Missing Values

Missing Values

Post by ro.. » Wed, 18 Dec 1996 04:00:00



I am designing an object oriented language and have run into one of
the classic problems of database theory, namely the proper handling of
unknown values..

I know of the 3VL ( T, F, ? ) and 4VL ( T, F, ?, N/A ) but these seem
to be inadequate solutions to the problem...

what other approaches have been taken to this problem?
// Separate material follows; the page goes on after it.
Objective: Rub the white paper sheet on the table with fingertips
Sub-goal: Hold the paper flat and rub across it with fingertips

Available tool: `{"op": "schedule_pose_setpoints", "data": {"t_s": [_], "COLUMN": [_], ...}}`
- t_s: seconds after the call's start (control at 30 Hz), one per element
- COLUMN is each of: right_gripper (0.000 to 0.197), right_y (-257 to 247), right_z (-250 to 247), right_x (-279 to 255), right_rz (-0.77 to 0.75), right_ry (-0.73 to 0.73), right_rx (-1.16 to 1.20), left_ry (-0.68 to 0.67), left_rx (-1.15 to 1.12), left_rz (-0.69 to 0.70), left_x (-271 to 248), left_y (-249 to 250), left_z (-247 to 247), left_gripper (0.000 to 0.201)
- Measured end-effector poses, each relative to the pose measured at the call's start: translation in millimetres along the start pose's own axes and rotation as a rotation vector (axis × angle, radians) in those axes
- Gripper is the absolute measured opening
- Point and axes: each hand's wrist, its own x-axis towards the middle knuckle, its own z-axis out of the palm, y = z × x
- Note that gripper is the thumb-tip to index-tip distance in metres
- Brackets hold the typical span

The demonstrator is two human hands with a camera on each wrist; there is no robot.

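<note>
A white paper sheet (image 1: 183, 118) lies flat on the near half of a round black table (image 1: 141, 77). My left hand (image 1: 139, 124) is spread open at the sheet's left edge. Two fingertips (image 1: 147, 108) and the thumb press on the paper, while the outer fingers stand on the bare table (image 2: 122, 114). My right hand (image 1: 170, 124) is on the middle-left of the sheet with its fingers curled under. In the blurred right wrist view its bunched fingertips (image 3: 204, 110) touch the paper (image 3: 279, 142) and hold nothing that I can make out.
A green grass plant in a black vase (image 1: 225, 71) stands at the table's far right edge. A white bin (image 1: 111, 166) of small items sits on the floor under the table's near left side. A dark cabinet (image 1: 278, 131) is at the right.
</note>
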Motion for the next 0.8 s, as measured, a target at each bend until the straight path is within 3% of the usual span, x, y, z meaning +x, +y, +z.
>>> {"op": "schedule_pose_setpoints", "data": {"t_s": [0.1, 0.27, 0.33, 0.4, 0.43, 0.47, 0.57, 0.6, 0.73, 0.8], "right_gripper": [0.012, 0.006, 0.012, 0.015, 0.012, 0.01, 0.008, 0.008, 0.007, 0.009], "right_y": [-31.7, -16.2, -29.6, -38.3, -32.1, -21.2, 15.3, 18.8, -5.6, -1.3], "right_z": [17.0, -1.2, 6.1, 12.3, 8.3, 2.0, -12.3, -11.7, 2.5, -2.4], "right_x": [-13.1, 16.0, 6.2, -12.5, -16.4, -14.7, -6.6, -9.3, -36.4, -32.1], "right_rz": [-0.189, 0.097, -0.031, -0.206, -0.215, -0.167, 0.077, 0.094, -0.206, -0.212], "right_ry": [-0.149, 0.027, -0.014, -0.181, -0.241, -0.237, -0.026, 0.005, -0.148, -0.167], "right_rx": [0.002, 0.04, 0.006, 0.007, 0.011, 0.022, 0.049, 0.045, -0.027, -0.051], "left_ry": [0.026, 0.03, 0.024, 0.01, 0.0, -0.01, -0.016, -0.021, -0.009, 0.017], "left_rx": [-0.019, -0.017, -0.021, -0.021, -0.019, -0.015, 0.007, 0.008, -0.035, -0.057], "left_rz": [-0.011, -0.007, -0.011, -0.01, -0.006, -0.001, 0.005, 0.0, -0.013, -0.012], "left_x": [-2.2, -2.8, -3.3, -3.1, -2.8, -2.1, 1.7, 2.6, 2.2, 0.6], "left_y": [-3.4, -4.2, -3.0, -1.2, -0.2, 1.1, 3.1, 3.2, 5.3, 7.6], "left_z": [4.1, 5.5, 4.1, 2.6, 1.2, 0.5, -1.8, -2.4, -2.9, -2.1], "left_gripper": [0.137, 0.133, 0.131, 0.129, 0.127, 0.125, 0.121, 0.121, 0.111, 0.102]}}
Thanks for any help you can give me :)

 
 
 

Missing Values

Post by Robert P. Biuk-Agh » Thu, 19 Dec 1996 04:00:00



> I am designing an object oriented language and have run into one of
> the classic problems of database theory, namely the proper handling of
> unknown values..

You could consider staying within the framework of two-valued logic and
using default values to represent missing values. For example, where an
existing value might be a positive integer, a default value could be -1,
for a character value, say a name, the default could be "???" or just "".

I recommend you turn to some of C.J. Date's writings for some reasons
why nulls and many-valued (i.e. >2) logic are a bad idea. His "Introduction
to Database Systems", 6th ed., has a whole chapter on the topic (Chapter 20,
"Missing Information"), and his "Selected Writings" books have more coverage
of nulls and missing information.

Hope this helps,

Robert.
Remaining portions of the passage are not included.